● **Exercise goal**: Transcribe the listing word for word. Begin at its first line and end with the line containing "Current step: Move".
★ ★ ★
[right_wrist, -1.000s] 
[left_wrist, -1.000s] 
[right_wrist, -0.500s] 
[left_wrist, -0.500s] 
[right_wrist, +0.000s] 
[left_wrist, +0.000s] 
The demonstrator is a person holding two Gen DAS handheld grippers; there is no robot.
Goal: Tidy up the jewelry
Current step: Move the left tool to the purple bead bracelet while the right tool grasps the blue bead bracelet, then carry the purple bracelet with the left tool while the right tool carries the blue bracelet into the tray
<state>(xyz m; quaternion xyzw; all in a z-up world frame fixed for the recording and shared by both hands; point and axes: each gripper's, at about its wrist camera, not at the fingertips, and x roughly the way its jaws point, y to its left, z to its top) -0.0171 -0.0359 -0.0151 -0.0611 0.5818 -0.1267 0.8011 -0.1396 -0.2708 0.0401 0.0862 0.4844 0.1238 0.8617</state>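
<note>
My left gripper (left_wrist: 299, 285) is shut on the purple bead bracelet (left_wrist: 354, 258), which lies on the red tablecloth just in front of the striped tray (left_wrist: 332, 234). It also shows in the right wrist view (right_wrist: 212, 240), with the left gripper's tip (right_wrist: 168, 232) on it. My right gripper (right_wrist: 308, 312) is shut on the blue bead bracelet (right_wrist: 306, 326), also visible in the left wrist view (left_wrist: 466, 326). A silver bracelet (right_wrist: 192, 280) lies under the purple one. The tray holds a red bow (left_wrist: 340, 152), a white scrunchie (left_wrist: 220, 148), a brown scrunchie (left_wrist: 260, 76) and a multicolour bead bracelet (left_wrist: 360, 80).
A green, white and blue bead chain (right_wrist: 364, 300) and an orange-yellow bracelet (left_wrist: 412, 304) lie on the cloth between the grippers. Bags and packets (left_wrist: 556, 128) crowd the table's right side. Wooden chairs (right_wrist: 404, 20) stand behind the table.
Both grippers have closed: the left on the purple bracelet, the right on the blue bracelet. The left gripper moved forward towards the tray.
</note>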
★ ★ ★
● **Task result**:
[right_wrist, -1.000s] 
[left_wrist, -1.000s] 
[right_wrist, -0.500s] 
[left_wrist, -0.500s] 
[right_wrist, +0.000s] 
[left_wrist, +0.000s] 
The demonstrator is a person holding two Gen DAS handheld grippers; there is no robot.
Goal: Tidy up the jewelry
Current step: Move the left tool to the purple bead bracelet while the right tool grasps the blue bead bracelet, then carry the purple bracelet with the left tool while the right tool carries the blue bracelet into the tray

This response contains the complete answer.